══ Supplied data ══

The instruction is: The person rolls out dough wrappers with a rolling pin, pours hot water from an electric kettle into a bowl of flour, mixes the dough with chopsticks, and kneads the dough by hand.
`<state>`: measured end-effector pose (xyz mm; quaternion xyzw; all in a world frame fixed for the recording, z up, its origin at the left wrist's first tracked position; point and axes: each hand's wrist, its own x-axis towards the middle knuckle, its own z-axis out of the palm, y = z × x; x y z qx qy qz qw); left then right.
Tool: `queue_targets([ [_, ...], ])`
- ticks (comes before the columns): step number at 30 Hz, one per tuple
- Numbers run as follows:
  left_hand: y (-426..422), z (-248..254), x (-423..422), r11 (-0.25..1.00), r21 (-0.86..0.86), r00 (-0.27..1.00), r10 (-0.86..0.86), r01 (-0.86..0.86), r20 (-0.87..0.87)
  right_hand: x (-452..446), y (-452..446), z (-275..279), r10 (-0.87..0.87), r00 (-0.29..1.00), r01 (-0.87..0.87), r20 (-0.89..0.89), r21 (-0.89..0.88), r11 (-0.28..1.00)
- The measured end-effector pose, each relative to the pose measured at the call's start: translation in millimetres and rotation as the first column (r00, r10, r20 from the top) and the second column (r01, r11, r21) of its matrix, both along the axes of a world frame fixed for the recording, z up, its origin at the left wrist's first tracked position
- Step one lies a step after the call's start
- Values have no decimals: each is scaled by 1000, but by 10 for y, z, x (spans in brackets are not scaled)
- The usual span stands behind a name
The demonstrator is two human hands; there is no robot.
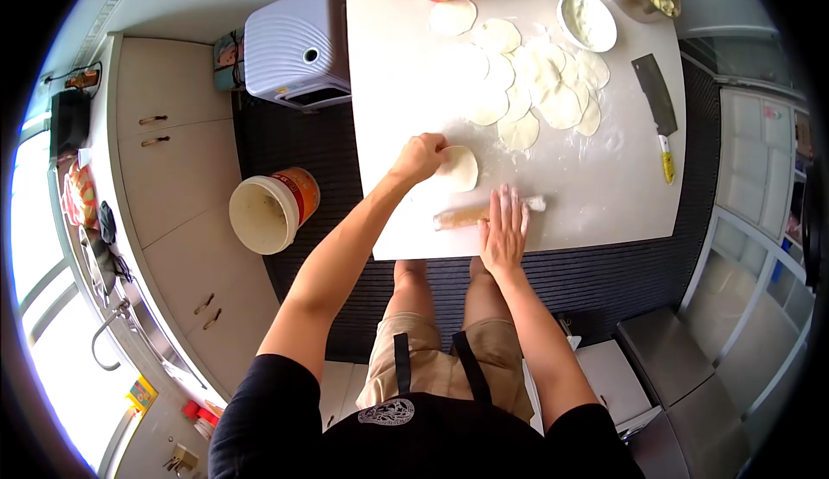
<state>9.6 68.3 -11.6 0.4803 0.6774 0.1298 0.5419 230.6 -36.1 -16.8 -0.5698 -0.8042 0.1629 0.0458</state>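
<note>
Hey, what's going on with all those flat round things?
A person is working with dough at a table. Their left hand has hold of the edge of one flat dough circle, and their right hand lies over a rolling pin. Many more circles lie farther up, some overlapping, near a white bowl. A big knife rests near the right edge.

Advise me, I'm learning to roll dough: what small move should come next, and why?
Perhaps push the rolling pin onto the dough disc: the pin lies clear of it, under the right hand, and the left hand is at the disc's edge.
</note>
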Motion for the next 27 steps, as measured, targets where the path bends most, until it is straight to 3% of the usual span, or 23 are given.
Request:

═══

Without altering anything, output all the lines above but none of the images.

Response area:
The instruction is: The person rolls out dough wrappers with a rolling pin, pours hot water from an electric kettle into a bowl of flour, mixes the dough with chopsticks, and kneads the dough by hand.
`<state>`: measured end-effector pose (xyz mm; quaternion xyzw; all in a world frame fixed for the recording, z up, its origin at the left wrist's first tracked position; point and axes: each hand's wrist, its own x-axis towards the middle knuckle, its own z-axis out of the palm, y = z × x; x y z qx qy qz qw); left then right.
Tool: `queue_targets([ [_, ...], ])`
- ticks (comes before the columns): step number at 30 Hz, one per tuple
- Numbers run as follows:
  left_hand: y (-426..422), z (-248..254), x (-423..422), r11 (-0.25..1.00), r21 (-0.86..0.86), r00 (-0.27..1.00), r10 (-0.86..0.86), r01 (-0.86..0.86), r20 (-0.87..0.87)
  right_hand: x (-452..446), y (-452..446), z (-275..279), r10 (-0.87..0.87), r00 (-0.29..1.00), r01 (-0.87..0.87), r20 (-0.89..0.89), r21 (-0.89..0.88), r11 (-0.28..1.00)
- The measured end-effector pose, each relative to the pose measured at the call's start: translation in millimetres and rotation as the first column (r00, r10, r20 from the top) and the second column (r01, r11, r21) of its matrix, both along the axes of a world frame fixed for the recording, z up, its origin at the left wrist's first tracked position
- Step one lies a step after the call's start
- Values have no decimals: each is scaled by 1000, but by 10 for y, z, x (spans in brackets are not scaled)
- The usual span stands behind a name
The demonstrator is two human hands; there is no robot.
<state>9.6 68.3 -11.6 0.4803 0.6774 0.1298 0.5419 230.6 -36.1 -16.8 -0.5698 -0.8042 0.1629 0.0458</state>
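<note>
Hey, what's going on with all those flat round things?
A person is working with dough at a table. Their left hand has hold of the edge of one flat dough circle, and their right hand lies over a rolling pin. Many more circles lie farther up, some overlapping, near a white bowl. A big knife rests near the right edge.

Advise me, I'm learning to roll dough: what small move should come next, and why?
Perhaps push the rolling pin onto the dough disc: the pin lies clear of it, under the right hand, and the left hand is at the disc's edge.
</note>
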Motion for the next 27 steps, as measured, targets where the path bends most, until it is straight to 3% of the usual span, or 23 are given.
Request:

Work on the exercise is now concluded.